YOUR ASSIGNMENT
The response must contain every line below in which "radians" appears.

[INFORMATION GIVEN — start]

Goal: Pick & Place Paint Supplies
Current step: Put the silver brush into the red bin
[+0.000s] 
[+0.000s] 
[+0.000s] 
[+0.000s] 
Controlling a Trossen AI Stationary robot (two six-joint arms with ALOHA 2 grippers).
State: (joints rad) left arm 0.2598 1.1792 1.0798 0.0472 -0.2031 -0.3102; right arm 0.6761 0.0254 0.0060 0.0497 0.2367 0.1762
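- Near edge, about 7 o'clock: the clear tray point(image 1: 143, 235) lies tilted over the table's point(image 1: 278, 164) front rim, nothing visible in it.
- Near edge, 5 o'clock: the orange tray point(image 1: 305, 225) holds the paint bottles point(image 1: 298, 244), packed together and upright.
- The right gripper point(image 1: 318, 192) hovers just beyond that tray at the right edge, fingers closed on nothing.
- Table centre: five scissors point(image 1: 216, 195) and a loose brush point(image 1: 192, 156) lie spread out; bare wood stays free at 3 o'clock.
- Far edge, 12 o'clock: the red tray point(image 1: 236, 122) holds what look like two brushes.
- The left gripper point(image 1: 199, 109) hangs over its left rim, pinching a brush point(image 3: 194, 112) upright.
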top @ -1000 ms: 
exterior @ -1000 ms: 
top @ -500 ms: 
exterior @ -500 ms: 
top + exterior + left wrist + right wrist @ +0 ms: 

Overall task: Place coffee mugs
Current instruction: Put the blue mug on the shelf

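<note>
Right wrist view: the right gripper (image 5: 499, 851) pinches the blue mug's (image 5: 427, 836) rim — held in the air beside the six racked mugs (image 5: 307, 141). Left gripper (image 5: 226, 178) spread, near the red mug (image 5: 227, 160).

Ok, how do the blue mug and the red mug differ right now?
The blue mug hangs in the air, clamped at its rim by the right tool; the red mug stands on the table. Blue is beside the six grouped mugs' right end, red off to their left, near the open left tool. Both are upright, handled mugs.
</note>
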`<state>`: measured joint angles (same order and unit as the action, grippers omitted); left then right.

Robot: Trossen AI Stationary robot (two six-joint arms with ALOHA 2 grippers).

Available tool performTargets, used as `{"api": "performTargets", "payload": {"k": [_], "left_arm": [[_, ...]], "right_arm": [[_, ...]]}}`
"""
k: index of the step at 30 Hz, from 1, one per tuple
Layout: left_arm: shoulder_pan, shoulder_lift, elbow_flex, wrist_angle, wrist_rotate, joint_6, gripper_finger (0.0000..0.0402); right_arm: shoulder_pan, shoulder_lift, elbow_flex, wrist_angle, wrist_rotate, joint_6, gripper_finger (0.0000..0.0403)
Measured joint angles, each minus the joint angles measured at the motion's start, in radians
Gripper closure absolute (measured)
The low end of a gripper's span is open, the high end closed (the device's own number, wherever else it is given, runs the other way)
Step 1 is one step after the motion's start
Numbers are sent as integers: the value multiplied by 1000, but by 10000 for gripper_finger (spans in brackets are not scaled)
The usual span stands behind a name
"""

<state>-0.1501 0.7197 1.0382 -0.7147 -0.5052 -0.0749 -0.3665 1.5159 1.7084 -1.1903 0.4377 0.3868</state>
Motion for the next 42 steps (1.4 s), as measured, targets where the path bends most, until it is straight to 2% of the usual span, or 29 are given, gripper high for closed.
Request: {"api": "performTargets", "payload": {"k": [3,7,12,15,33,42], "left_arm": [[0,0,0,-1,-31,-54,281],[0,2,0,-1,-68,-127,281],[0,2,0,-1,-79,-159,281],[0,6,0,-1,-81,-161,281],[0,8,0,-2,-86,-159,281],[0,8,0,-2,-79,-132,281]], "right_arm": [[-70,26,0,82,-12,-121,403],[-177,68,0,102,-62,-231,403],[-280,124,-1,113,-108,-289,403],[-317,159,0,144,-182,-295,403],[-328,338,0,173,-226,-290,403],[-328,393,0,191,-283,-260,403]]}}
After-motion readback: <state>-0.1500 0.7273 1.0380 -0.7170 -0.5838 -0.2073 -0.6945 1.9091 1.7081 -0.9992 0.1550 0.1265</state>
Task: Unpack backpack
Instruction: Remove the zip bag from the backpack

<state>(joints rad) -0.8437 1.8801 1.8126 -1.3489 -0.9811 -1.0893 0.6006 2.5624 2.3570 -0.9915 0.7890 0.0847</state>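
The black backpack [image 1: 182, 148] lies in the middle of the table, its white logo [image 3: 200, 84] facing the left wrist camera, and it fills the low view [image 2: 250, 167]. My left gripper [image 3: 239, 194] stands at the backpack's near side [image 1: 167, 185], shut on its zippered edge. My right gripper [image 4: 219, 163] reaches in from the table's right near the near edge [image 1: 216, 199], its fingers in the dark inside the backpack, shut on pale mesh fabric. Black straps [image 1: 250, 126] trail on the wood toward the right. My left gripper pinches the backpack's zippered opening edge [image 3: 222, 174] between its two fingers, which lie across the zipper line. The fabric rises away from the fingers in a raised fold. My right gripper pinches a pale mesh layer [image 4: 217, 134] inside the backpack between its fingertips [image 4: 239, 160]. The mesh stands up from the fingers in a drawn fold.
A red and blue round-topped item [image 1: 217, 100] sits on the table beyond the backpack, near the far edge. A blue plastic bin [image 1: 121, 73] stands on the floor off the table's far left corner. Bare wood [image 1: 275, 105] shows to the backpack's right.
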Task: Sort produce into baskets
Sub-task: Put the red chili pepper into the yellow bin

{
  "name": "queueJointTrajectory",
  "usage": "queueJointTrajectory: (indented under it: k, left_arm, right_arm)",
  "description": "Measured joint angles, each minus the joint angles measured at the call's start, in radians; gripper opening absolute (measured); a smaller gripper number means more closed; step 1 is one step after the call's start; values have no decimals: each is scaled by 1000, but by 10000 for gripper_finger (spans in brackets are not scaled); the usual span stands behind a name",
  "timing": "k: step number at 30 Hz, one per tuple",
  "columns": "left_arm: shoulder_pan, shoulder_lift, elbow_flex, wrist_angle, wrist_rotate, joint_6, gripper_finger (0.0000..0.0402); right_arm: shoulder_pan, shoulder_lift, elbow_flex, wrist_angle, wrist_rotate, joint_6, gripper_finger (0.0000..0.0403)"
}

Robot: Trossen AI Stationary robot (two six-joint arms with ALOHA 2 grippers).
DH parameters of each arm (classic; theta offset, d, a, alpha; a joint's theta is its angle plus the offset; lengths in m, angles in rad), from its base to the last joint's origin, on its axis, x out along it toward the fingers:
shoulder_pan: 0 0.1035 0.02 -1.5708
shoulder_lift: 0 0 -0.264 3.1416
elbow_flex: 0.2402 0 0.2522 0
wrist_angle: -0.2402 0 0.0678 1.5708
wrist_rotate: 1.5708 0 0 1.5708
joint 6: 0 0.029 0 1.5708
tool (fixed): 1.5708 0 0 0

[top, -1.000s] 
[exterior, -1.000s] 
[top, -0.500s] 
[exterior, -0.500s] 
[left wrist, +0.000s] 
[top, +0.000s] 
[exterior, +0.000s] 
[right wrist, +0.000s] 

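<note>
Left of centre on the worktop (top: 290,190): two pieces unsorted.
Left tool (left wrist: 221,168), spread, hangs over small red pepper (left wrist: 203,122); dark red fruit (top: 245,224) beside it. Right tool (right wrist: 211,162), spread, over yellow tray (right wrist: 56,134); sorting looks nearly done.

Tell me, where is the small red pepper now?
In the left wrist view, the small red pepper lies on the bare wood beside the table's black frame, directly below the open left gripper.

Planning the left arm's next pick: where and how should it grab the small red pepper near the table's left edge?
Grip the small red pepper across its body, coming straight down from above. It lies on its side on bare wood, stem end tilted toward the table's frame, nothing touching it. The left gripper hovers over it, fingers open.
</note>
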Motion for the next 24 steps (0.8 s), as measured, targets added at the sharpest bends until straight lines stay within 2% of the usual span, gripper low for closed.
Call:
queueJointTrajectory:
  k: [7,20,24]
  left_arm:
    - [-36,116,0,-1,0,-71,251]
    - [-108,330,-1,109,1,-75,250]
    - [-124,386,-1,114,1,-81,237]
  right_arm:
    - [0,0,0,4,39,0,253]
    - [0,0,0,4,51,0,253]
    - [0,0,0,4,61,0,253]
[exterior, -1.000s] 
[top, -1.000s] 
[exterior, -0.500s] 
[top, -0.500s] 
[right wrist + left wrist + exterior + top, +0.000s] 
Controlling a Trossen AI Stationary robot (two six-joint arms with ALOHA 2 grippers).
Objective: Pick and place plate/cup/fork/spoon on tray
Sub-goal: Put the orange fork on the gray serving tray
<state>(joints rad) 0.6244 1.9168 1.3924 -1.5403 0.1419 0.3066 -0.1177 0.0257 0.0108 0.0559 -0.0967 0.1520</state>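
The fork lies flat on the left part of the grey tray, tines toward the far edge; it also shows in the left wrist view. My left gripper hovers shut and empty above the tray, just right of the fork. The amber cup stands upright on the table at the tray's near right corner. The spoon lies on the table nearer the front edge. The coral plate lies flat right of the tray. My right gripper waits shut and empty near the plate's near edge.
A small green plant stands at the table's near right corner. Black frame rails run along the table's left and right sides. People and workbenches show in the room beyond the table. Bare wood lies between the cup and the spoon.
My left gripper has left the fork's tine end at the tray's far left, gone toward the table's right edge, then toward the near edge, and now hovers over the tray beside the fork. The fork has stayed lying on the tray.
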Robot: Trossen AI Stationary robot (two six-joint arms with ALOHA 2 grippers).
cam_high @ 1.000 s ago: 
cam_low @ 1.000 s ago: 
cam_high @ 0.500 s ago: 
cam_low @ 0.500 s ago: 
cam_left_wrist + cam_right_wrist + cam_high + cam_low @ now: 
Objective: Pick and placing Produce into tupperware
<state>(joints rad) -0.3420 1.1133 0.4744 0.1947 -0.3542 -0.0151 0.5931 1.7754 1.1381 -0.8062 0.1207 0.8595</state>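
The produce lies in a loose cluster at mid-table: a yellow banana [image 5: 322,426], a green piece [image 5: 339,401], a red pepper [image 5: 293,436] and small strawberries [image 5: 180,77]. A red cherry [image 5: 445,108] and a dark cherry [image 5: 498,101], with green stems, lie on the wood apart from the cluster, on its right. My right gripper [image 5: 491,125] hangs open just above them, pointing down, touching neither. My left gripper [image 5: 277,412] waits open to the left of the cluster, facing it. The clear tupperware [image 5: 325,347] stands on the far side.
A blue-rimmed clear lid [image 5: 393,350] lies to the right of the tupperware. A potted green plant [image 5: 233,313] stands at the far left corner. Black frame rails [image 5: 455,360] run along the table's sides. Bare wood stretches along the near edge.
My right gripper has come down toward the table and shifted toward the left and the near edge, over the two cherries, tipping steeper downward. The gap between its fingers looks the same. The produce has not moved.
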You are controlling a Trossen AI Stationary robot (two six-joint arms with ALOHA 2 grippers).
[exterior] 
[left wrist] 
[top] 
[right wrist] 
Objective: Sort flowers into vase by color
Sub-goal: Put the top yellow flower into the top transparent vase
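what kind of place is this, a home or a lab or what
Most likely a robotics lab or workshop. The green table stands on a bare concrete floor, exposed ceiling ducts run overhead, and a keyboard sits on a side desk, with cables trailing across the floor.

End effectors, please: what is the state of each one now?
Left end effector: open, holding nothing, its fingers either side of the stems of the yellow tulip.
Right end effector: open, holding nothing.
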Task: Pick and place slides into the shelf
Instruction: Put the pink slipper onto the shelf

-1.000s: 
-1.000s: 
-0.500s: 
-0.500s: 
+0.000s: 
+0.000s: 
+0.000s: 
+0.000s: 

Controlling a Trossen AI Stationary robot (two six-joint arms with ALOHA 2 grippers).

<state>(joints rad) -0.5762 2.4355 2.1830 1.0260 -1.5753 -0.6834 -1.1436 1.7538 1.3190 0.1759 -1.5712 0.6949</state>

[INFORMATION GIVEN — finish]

EXERCISE RESULT
Measured joint angles, each minus the joint angles measured at the motion's start, in radians
  "description": "Measured joint angles, each minus the joint angles measured at the call's start, in radians; gripper opening absolute (measured); a smaller gripper number means more closed; step 1 is one step after the call's start; values have no decimals: each is scaled by 1000, but by 10000 for gripper_finger (spans in brackets are not scaled); the usual span stands behind a name",

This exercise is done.